- Developer: Vertical Reach
- Publisher: Armor Games Studios
- Designer: Leonor Parra
- Programmer: Kevin Colegate
- Artist: Leonor Parra
- Composer: Josie Brechner
- Platforms: Nintendo Switch; PlayStation 4; Windows; Xbox One; Xbox Series X/S;
- Release: WW: May 31, 2023;
- Genre: Adventure
- Mode: Single-player

= The Tartarus Key =

The Tartarus Key is an adventure video game developed by Vertical Reach and published by Armor Games Studios in 2023. It features escape the room gameplay.

== Gameplay ==
Protagonist Alex Young wakes in a strange mansion.

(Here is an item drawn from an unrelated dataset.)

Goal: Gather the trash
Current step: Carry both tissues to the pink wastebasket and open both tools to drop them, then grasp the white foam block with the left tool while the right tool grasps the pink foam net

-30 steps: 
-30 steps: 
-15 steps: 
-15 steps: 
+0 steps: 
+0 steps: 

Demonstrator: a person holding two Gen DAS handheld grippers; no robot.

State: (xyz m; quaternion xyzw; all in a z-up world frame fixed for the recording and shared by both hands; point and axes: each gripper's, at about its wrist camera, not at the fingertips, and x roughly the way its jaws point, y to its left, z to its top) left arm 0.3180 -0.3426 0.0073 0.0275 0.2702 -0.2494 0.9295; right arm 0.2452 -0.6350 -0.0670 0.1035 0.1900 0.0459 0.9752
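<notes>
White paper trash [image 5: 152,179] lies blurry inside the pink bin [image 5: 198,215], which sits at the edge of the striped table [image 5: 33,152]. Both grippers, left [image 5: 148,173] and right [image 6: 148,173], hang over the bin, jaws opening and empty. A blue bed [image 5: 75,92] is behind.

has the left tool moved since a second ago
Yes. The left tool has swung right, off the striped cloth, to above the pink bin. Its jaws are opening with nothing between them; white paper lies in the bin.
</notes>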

She must solve puzzles in each room before she can exit. Some of these puzzles involve other prisoners, and the ending that players receive depends on how many people they save. It is played from a first-person perspective and uses PlayStation 1-era graphics. The puzzles are not timed.

== Development ==
Armor Games Studios released The Tartarus Key for Windows, PlayStation 4, Nintendo Switch, Xbox One, and Xbox Series X/S on May 31, 2023.

== Reception ==
The Tartarus Key received mixed reviews on Metacritic. Describing it as "a must play for puzzle fans", Rock Paper Shotgun said the attention to detail necessary to solve the puzzles makes it "almost an immersive sim" and that some of them "feel revelatory to solve". Although they said puzzle game fans might enjoy it, Eurogamer felt that the game's meta aspects prevented it from becoming scary, making it more like a real-life escape room parlor game; Rock Paper Shotgun instead praised these meta elements. Though acknowledging that The Tartarus Key is not scary, Rock Paper Shotgun felt it effectively evokes nostalgia for a range of horror franchises. Slant Magazine, who did not like the narrative elements, said The Tartarus Key "squeaks by on the strength of its puzzles alone". Push Square praised the retro graphics, writing, and puzzles, though they said some puzzles feel "too obtuse".